Given information Block Start

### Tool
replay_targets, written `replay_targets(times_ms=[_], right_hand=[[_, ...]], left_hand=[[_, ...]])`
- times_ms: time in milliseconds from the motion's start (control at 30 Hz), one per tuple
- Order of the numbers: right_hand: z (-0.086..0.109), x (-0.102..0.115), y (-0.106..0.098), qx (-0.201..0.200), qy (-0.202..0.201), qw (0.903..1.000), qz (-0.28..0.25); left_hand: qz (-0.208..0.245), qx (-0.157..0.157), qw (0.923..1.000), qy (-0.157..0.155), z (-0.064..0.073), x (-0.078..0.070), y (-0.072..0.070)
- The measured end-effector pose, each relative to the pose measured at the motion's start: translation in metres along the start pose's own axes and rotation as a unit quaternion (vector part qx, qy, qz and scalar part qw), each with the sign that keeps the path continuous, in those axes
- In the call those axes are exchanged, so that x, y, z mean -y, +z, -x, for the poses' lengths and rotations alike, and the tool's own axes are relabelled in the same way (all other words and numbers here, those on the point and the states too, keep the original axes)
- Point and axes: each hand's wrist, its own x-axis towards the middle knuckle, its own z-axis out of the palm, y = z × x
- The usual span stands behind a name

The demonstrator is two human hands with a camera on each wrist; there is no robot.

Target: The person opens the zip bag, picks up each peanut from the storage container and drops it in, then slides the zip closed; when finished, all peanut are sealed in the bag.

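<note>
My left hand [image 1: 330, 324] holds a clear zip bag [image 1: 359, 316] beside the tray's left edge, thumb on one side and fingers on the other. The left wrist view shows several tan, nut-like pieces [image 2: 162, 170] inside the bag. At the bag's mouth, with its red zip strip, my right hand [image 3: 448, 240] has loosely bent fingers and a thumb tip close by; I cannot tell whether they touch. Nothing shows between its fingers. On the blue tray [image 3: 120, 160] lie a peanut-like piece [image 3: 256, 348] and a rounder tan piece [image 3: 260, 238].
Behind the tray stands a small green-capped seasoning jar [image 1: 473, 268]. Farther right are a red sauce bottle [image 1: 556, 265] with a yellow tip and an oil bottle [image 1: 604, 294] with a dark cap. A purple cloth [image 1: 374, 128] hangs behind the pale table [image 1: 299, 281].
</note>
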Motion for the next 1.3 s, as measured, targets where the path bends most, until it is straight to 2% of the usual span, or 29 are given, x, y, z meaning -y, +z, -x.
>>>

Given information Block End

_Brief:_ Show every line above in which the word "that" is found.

_Exercise solution:_
- The measured end-effector pose, each relative to the pose measured at the motion's start: translation in metres along the start pose's own axes and rotation as a unit quaternion (vector part qx, qy, qz and scalar part qw), each with the sign that keeps the path continuous, in those axes
- In the call those axes are exchanged, so that x, y, z mean -y, +z, -x, for the poses' lengths and rotations alike, and the tool's own axes are relabelled in the same way (all other words and numbers here, those on the point and the states too, keep the original axes)

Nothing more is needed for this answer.